El abuelo Martín
Me gusta verle bailar y canturrear, porque cuando el abuelo Martín levanta los brazos y entorna los ojos, el salón desaparece, incluso sus arrugas desaparecen, sus ojos acuosos desaparecen, porque se convierte en un joven apuesto y elegante, un joven enamorado.

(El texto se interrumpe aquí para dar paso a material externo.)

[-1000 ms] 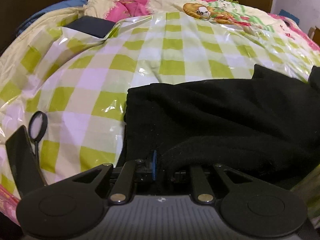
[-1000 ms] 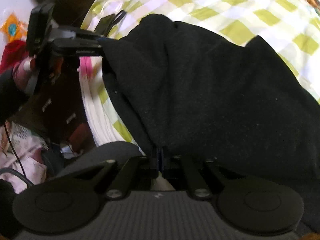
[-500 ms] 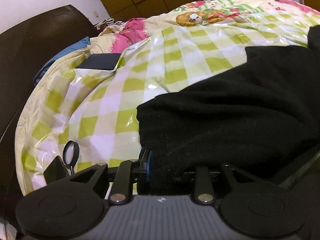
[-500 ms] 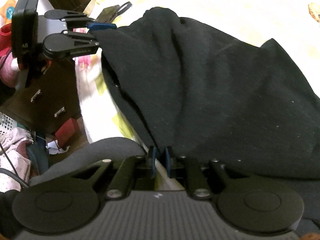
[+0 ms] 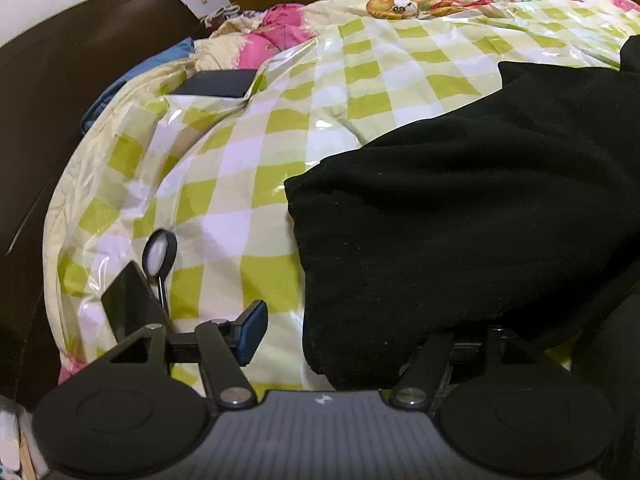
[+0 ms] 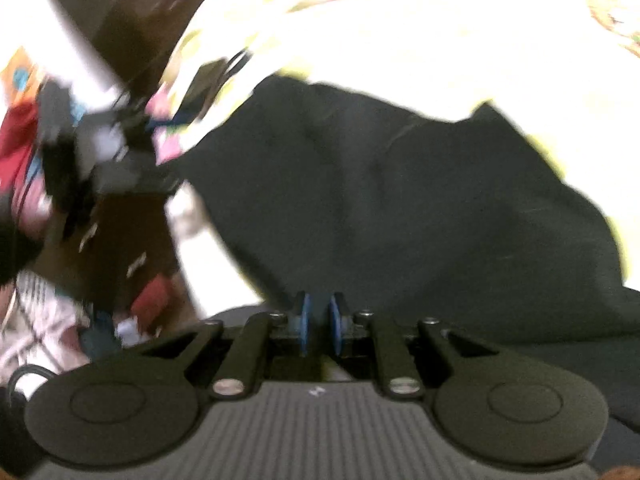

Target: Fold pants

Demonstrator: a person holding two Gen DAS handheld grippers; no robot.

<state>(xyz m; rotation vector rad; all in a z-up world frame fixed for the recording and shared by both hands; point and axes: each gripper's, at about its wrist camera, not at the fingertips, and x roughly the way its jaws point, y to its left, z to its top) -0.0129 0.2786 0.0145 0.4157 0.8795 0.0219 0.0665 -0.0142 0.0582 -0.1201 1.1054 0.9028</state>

El abuelo Martín sigue bailando y tarareando esa cansina melodía (“Campanera”, me dijeron mis padres que se llamaba la absurda canción). Se acerca arrastrando los pies al centro del salón con sus zapatillas a cuadros desgastadas y empieza a susurrar algunas notas y a mecerse suavemente. Entonces, extiende los brazos y se agarra a un espectro, a un ente demasiado alto, mucho más que él, porque a veces he observado que se pone de puntillas. Y entonces empieza a girar suavemente, muy despacio al principio, pero luego la canción se acelera, coge ritmo de pasodoble, y entonces yo me levanto del sofá en el que jugueteo con mis indios de plástico y aparto todas las sillas del salón, y recojo la alfombra para que no tropiece, porque me gusta verle bailar y canturrear, porque cuando el abuelo Martín levanta los brazos y entorna los ojos, el salón desaparece, incluso sus arrugas desaparecen, sus ojos acuosos desaparecen, porque se convierte en un joven apuesto y elegante, un joven enamorado, un joven despistado, confundido por unos sentimientos que no entiende, y arrastra los pies al principio pero luego se va calentando y empieza a ir más rápido, cada vez más rápido, hasta que se diría que casi vuela, y la canción que es un susurro se va haciendo más audible, y sólo entiendo trozos a medias, inconexos: (¿Por qué se pa-ra la gen-te na más la ven pa-sar?)
Mamá aparece en la puerta y le dice: “padre, por Dios, que se va usted a caer.”
Porque le llama padre aunque no es su padre igual que yo le llamo abuelo aunque no es mi abuelo (que ar-sa la fren-te y echa a can-tar). Porque el abuelo Martín se casó con mi abuela al quedarse viuda de mi verdadero abuelo Isidoro, el hermano del abuelo Martín. Martín sintió pena de la viuda con tres hijos y pensó ocupar el puesto de su hermano. Y lo hizo muy bien. Pero dejó algo en el camino (y es del a-man-te que es-pe-ra con la ben-di-sión de los al-ta-res). Dejó mucho en el camino. Y ahora, tan viejo, sigue bailando y cantando aquella canción y aquel baile, rememorando aquella noche primaveral que quizá fue la noche de su vida, la única noche de su verdadera vida (¿cuál es la lla-ve de la ver-dá?). Como si el tiempo se hubiese detenido, como si la canción nunca hubiese terminado. Como si esa noche hubiese sido eterna. Y quizá lo fue. Porque cuando mi abuelo entorna los ojos y se lanza a bailar es de nuevo esa noche. Porque en el salón huele a gardenias cuando baila mi abuelo (co-mo man-da Dios, su com-pa-ñeeeee-ra)
Cuando acaba el baile, se sienta fatigado junto a mí, y me pregunta: “¿Alguna vez te he hablado de mi amigo Alfonso, que era sargento primero de Infantería de Marina?”. Y yo le respondo: “Sí abuelo, la verdad es que no me hablas de otra cosa”.